§ WHAT THE EXERCISE ASKS: Since the copy must hold text only, transcribe the data below exactly and omit the images.

§ DATA EXCERPT:
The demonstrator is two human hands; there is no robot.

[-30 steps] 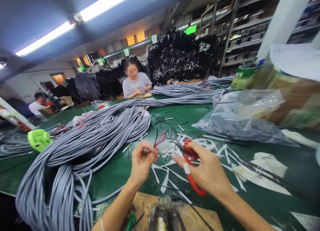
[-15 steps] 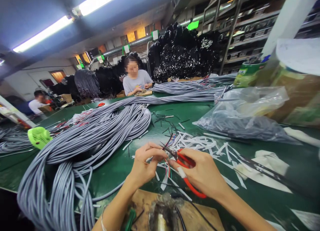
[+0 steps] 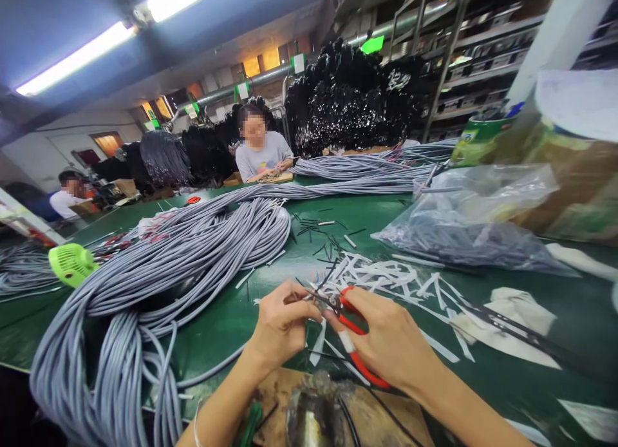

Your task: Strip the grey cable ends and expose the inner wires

§ WRITTEN REPLY:
The demonstrator is two human hands; there is no robot.

[-30 steps] 
[-15 steps] 
[+0 steps] 

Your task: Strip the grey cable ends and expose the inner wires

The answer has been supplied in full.